Assemblée nationale: Djogbenou ouvre la première session ordinaire de l’année 2026
Le président de l’Assemblée nationale, Joseph Fifamin Djogbénou, a procédé ce mercredi 15 avril 2026 à l’ouverture officielle de la première session ordinaire de l’année au Palais des Gouverneurs à Porto-Novo. Une rentrée parlementaire marquée par une forte mobilisation des institutions de la République, des membres du gouvernement et du corps diplomatique.
Conformément aux dispositions constitutionnelles et réglementaires, cette session inaugure les travaux législatifs de l’année dans un contexte politique particulier, celui de l’entrée dans un nouveau cycle institutionnel. Plusieurs personnalités de premier plan ont effectué le déplacement, notamment des anciens présidents de l’institution parlementaire, ainsi qu’une délégation gouvernementale conduite par le ministre d’État Abdoulaye Bio Tchané.
Dans son allocution d’ouverture, le président Djogbénou a placé cette session sous le signe du renouveau et de la responsabilité. Il a souligné le caractère historique de cette rentrée parlementaire, première du septennat en cours, tout en appelant à l’unité, à la paix et à la mobilisation collective pour relever les défis du pays.
Soutien affirmé au nouvel exécutif
Un des temps forts de son discours a été consacré à l’hommage rendu au nouveau duo présidentiel issu de l’élection du 12 avril. Le président de l’Assemblée nationale a salué l’élection de Romuald Wadagni et de sa colistière Mariam Chabi Talata, réaffirmant la volonté du Parlement d’accompagner l’action gouvernementale.

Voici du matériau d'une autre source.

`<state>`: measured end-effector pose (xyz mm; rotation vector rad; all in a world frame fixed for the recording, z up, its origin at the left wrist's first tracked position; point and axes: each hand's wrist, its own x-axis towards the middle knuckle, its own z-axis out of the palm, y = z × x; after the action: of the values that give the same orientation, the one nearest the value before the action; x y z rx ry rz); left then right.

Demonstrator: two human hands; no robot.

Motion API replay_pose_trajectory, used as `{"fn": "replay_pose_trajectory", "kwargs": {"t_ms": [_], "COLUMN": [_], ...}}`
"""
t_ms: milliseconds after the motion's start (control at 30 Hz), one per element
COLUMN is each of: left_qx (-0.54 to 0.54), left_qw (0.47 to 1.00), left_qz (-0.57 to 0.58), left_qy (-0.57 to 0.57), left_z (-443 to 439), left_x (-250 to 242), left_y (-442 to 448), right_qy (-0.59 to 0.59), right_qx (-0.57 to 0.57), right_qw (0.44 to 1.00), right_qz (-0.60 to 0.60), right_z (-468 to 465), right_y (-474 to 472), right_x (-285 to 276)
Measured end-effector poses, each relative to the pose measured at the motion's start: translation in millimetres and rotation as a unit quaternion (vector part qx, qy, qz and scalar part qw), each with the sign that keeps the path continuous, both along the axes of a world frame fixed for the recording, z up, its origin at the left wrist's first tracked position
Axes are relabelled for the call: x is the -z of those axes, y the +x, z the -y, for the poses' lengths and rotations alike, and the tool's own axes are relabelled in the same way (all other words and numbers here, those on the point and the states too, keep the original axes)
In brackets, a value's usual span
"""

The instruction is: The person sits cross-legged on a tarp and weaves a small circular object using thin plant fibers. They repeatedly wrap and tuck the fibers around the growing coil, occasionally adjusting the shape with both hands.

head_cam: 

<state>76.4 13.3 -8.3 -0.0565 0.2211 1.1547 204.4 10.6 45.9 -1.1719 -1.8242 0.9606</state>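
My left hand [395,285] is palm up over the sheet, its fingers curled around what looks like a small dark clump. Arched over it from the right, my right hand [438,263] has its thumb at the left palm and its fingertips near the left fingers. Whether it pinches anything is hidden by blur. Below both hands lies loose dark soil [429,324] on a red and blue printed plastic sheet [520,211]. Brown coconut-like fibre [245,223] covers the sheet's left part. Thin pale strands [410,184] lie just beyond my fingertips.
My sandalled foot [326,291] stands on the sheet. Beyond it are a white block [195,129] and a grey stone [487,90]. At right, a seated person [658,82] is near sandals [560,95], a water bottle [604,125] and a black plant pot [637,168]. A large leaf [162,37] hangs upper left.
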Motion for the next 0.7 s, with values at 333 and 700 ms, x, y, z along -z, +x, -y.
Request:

Il a assuré que l’institution parlementaire jouera pleinement son rôle en mettant à disposition les instruments législatifs nécessaires à la mise en œuvre des politiques publiques annoncées. Une déclaration qui traduit une volonté de collaboration étroite entre les pouvoirs exécutif et législatif.
Un agenda législatif chargé
Les députés auront à examiner un ordre du jour particulièrement dense, avec une trentaine de projets et propositions de loi. Parmi les textes attendus figurent notamment ceux relatifs à la maîtrise d’ouvrage publique, à l’environnement, au code de la route, ou encore à la gestion des ressources forestières et fauniques.
D’autres dossiers importants concernent la régulation des professions médicales et paramédicales, ainsi que des ajustements juridiques liés au fonctionnement des institutions, notamment la Cour constitutionnelle. Ces réformes devraient avoir un impact direct sur le quotidien des citoyens et sur la gouvernance publique.
Vers un renforcement du contrôle parlementaire
Au-delà de la fonction législative, le président Djogbénou a insisté sur la nécessité de renforcer le contrôle de l’action gouvernementale. Il a annoncé une réorganisation des mécanismes existants afin de les rendre plus efficaces et plus utiles aux populations.
L’évaluation des politiques publiques sera également au cœur des priorités, dans une logique d’amélioration de la performance de l’État. Cette session permettra en outre de procéder à la désignation de représentants du Parlement dans diverses instances nationales et internationales, consolidant ainsi la présence du Bénin sur la scène régionale et mondiale.
En clôturant son discours, le président de l’Assemblée nationale a invité les députés à faire preuve de rigueur, d’assiduité et de sens du devoir. Une exhortation qui marque le début d’une session annoncée comme intense, dont les travaux seront suivis de près par l’opinion publique.